Hay fever (allergic rhinitis) is an allergic condition characterized by irritation of the eyes, nose, and throat.

Hay fever is most common in people with a family history of similar complaints or a personal history of eczema, hives (urticaria) and/or asthma.

What causes hay fever?

Some people's bodies produce an excessive amount of histamine as a result of inhalation of dust or pollen from trees, grass, flowers, weeds, mushroom spores or animal hair.

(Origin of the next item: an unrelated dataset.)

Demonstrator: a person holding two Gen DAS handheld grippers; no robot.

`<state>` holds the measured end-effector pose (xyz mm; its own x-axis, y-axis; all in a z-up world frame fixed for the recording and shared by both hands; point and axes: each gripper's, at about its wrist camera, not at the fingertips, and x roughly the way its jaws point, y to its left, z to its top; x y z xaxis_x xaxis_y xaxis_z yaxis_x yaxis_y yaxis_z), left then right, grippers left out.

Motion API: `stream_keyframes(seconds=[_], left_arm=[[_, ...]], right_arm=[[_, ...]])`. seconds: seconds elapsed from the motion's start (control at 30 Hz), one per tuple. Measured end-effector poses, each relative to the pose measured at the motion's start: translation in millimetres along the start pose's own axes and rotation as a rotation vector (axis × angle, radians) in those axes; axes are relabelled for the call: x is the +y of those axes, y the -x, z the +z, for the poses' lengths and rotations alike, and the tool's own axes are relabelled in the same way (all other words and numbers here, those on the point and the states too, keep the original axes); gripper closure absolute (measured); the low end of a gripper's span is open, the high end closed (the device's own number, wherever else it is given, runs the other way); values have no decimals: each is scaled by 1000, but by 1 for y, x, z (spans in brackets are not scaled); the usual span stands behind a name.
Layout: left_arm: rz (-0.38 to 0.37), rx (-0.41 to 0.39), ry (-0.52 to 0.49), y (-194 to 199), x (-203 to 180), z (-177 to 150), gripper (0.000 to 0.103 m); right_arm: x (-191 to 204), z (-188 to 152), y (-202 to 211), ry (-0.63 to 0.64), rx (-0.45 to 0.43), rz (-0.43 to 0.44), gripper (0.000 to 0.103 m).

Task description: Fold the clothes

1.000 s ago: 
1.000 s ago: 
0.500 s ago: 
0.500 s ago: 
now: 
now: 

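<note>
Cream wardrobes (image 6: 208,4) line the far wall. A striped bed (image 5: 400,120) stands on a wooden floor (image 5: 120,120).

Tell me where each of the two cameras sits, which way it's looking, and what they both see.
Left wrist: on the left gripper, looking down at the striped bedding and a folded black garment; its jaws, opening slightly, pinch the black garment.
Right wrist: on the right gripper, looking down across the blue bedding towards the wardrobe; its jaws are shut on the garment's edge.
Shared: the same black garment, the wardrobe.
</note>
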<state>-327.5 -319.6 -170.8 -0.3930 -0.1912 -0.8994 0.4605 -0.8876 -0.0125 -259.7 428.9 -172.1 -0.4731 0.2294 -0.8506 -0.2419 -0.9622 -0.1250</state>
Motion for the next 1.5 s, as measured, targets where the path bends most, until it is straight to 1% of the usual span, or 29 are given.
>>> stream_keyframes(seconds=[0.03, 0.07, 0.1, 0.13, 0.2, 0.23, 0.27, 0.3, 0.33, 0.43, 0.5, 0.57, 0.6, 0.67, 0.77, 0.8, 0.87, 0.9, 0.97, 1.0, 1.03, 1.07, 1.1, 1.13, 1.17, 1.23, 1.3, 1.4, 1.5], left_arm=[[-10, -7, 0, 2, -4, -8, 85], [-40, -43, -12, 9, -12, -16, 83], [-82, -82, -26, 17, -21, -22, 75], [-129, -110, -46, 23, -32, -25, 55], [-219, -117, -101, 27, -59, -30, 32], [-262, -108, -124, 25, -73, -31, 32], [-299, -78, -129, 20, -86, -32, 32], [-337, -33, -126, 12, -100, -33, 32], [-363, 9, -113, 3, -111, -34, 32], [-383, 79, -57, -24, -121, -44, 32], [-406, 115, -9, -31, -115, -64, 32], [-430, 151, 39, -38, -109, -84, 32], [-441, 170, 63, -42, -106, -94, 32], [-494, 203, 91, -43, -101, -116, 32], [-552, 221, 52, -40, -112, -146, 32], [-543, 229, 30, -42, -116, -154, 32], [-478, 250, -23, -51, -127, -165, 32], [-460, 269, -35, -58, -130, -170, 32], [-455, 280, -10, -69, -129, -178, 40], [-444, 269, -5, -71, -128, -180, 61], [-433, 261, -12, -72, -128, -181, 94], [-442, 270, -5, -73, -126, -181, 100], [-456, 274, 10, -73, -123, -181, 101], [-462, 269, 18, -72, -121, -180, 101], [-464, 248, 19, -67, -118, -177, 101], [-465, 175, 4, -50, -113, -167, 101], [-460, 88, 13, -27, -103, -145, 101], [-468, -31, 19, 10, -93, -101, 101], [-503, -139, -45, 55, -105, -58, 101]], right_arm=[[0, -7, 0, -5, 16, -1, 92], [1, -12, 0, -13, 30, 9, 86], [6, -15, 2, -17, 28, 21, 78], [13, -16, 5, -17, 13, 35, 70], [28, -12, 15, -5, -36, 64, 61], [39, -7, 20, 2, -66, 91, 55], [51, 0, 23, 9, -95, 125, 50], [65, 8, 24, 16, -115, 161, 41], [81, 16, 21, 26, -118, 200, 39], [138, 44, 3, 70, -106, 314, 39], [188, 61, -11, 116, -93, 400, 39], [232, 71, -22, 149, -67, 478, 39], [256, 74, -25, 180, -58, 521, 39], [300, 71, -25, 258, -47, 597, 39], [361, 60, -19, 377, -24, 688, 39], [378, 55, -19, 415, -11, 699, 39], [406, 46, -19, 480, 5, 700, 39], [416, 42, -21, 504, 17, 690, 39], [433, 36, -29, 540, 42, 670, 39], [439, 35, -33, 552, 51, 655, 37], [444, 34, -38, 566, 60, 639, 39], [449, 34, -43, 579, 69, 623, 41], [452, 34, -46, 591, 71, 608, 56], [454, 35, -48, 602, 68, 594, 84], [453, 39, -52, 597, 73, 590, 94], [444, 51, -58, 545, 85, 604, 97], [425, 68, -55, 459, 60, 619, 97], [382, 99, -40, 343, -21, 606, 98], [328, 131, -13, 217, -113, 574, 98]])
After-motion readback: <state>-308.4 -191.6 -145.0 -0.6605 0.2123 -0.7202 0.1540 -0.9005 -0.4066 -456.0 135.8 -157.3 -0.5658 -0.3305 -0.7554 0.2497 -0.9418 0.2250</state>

Histamine is the chemical that produces the symptoms of hay fever.

Symptoms of hay fever

Symptoms of hay fever include:
  • Runny, itchy, stuffy nose;
  • Sneezing; and
  • Itchy and watery eyes.
Patients may also complain of ear fullness, sinus congestion, and a cough due to postnasal drip.

Hay fever treatment

The ideal treatment for Hay fever is avoidance of the allergen. However, since this is not always possible, a variety of antihistamines, decongestants, and intranasal steroids may be prescribed.
Topical decongestants are effective, but should not be used for longer than three days to avoid rebound swelling and rhinitis.
Immunologic therapy, or hyposensitization, is useful in individuals who do not respond to the above treatments. They are given small, gradually increasing inoculations of extracts of the allergen to which they are sensitive. These injections are given weekly, usually for one year with maintenance therapy injections every 2 to 4 weeks for 3 to 5 years.
About 80 percent of patients benefit from hyposensitization.